One thing to keep in mind is that prop efficiency is typically defined relative to "V-infinity". This is the free-stream velocity. In the case of an airplane, it's the plane's airspeed. For this definition eff =3D power_out / power_in

power_out =3D thrust * V_infinity power_in =3D torque * rotational_rate

Relative to the aircraft this is the definition that makes sense. The pilot really doesn't care how much breeze the prop makes. He just cares how much force it creates at a given airspeed. If you're designing house fans you wouldn't use that definition for efficiency. In this case you DO care how much breeze your prop creates.

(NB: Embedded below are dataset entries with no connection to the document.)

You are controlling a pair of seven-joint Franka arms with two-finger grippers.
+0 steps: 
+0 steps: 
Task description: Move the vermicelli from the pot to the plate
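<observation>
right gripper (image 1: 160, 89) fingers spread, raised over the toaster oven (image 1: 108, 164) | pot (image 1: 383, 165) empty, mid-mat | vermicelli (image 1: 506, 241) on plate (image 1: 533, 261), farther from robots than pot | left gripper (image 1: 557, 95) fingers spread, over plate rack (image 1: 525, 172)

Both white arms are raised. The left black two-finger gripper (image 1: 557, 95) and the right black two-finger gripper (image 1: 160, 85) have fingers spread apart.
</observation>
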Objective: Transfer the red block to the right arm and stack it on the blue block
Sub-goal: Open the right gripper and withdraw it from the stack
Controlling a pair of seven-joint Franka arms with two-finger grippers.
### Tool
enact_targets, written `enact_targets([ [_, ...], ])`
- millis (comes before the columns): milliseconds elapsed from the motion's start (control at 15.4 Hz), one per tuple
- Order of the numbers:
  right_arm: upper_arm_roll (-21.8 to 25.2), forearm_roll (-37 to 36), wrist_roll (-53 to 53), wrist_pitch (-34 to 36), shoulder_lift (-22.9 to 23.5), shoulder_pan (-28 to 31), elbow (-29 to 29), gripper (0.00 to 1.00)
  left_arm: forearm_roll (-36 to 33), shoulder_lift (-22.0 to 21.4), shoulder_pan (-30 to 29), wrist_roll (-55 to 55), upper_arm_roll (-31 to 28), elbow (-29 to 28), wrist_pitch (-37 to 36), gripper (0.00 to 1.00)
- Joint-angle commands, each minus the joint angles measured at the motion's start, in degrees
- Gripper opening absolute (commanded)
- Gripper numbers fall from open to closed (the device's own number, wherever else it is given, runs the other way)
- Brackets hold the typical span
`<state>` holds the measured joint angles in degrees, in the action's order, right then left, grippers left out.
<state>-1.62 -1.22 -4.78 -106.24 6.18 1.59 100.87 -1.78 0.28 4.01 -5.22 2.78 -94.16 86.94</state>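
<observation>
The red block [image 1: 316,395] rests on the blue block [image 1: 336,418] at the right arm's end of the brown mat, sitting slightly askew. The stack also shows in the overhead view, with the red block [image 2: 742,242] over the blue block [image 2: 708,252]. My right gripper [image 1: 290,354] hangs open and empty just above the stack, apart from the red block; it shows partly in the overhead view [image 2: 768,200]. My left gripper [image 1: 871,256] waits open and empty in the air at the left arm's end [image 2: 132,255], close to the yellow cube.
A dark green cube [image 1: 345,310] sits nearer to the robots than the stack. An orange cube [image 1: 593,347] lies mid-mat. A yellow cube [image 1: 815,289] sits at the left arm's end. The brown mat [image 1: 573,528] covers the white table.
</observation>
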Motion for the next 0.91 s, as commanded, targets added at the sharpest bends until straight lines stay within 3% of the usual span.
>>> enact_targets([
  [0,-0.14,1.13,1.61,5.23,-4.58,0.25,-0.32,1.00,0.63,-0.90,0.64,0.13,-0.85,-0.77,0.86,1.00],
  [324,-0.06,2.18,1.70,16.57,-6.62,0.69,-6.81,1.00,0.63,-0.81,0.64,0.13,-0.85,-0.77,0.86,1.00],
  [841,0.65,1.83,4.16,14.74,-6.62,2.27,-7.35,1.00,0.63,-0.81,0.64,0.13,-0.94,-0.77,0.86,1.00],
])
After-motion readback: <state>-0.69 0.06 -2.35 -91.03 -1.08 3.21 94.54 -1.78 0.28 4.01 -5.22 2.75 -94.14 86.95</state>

Of course choosing different definitions for efficiency cannot change the outcome of an experiment, but it can lead you to an incorrect result if you use a different definition than what is assumed by the person that did the analysis.

Does this make sense?

Reply to
Rick Cavallaro

Don't use momentum when you want to calculate energy.

What is happening here, is that the air is slowed with respect to the ground, and the energy is used to accelerate the car with respect to the ground.

If it was a wind turbine driving an electric train, you wouldn't have the conceptual problem, would you?.